Je ne dormis point; je priai beaucoup. Je repassai tout ce qui était arrivé, et la vérité brillait de plus en plus à mes yeux. Je me fortifiais d'avance contre les mauvais traitements a venir, en me disant: Ne craignez point ceux qui ôtent la vie du corps et ne peuvent rien faire de plus... Oui, me dis-je, ne crains point!

Je me levai à 8 heures, et passai mon temps au chauffoir.

A midi, je me rendis au réfectoire. Ma place n'y était plus ; on l'avait marquée derrière la porte.
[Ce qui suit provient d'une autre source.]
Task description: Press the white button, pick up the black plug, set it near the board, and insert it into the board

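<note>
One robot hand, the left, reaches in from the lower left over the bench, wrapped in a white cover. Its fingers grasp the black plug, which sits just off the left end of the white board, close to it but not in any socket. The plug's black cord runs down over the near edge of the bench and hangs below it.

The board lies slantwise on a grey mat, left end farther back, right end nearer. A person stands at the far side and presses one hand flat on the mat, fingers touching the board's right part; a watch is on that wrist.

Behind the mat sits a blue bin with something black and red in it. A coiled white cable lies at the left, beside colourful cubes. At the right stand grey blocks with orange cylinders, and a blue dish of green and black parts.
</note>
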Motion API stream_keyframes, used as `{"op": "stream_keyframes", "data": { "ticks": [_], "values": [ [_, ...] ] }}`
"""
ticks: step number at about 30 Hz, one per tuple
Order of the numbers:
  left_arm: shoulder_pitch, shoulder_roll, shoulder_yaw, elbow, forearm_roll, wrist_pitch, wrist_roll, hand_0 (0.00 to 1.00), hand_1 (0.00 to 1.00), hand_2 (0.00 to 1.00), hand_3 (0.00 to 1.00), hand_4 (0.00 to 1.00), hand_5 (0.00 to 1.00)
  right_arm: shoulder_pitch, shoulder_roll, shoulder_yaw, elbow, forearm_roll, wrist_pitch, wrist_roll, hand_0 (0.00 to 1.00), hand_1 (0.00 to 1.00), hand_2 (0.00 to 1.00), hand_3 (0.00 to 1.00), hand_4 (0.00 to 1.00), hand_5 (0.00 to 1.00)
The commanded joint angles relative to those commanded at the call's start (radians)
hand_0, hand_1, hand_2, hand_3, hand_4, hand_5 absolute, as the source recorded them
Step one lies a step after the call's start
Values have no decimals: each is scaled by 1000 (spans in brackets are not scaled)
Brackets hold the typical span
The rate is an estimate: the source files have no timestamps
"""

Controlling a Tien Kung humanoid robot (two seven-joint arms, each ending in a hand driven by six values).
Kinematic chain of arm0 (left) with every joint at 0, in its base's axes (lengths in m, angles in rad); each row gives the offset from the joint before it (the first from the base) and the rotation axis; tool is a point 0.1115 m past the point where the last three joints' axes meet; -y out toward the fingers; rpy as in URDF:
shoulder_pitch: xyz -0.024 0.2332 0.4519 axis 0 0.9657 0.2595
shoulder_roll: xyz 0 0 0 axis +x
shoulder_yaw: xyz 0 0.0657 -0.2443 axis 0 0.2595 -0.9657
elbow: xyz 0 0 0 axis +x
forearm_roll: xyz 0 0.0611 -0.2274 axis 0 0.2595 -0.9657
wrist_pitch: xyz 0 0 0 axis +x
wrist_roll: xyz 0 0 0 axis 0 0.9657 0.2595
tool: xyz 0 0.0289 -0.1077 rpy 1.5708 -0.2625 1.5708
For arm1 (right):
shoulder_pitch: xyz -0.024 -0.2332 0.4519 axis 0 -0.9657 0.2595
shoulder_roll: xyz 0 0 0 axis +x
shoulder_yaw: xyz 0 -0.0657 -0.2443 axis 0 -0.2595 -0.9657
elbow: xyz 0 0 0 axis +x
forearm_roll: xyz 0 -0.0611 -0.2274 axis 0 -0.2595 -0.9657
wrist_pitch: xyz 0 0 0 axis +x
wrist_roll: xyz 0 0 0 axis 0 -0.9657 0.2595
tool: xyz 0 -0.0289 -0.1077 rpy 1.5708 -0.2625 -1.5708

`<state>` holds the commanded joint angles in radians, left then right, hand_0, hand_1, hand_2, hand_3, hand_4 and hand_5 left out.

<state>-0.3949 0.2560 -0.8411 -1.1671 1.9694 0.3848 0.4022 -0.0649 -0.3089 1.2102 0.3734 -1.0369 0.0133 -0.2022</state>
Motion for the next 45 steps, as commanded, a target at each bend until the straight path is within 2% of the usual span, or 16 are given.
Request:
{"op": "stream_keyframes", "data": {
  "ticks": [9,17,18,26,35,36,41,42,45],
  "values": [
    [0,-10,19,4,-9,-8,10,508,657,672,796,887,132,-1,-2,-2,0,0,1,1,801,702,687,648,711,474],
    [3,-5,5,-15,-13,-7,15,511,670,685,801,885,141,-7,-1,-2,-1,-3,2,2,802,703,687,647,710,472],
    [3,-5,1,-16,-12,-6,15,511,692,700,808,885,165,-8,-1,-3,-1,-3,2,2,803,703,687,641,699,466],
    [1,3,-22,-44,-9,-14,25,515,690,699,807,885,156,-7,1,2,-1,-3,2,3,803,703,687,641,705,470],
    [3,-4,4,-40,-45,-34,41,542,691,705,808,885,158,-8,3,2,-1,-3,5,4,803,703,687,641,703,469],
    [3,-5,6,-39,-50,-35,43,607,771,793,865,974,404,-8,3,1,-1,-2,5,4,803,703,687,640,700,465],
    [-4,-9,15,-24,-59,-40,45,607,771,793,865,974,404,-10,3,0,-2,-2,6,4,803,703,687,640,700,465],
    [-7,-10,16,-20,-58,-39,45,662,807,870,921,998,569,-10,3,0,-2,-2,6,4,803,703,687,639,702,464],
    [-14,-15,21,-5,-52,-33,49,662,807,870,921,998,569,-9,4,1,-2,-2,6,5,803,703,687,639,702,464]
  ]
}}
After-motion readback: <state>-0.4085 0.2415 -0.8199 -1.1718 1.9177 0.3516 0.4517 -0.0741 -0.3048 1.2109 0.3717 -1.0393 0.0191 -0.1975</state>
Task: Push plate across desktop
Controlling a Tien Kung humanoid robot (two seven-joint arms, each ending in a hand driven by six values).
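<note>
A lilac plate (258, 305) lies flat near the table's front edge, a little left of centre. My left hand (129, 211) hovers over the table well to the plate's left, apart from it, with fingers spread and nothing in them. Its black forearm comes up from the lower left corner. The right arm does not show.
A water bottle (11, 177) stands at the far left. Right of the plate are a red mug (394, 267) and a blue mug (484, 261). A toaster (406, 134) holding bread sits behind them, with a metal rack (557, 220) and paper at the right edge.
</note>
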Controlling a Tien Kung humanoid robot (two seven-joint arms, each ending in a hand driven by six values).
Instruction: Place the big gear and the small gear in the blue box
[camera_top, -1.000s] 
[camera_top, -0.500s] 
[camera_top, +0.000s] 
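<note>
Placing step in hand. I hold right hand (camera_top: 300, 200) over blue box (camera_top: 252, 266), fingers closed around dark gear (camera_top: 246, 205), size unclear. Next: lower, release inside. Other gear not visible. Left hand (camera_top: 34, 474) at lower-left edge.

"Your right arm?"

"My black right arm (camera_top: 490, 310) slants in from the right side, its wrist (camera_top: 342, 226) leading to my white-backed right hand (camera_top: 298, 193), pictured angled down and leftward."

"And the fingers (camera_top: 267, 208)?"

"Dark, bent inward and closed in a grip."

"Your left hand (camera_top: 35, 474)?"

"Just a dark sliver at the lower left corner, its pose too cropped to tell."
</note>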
Là, à genoux devant un billot, je reçus dans une assiette ébréchée un peu de soupe, une cuillerée de légume avec quatre onces de pain. On y ajouta un peu d'eau dans un petit pot cassé. Le repas fini, le Frère servant jeta les vases dans lesquels j'avais mangé, et les brisa comme choses impures et souillées.

Le Père Supérieur s'avança vers la porte ouverte, en tenant dans ses mains un grand bénitier en cuivre ; il s'y arrêta, et chaque Frère en passant plongea le goupillon dans l'eau et m'en aspergea en croix. A la fin, la soutane ruisselait ; j'étais tout trempé.

Et ainsi trois jours durant. Mes habits séchaient sur moi régulièrement deux fois par jour. Afin de me faire mieux savourer la douleur, on m'avait ôté l'unique couverture de mon lit. Au mois de décembre, je couchais sur ma paillasse sans autre vêtement qu'une soutane mouillée. Plus d'une fois, j'ai maudit l'eau bénite.

Le 31 décembre, à 10 heures du matin, le Père Supérieur me fit ôter la chemise de crin. On l'arracha de mon corps où elle était collée, pour me redonner une chemise de toile.

A dater de ce jour, les exorcismes et les aspersions cessèrent. Toutefois je demeurai séparé de la communauté, et, assis à la porte du réfectoire, je mangeais ce que les Frères avaient l'obligeance de laisser.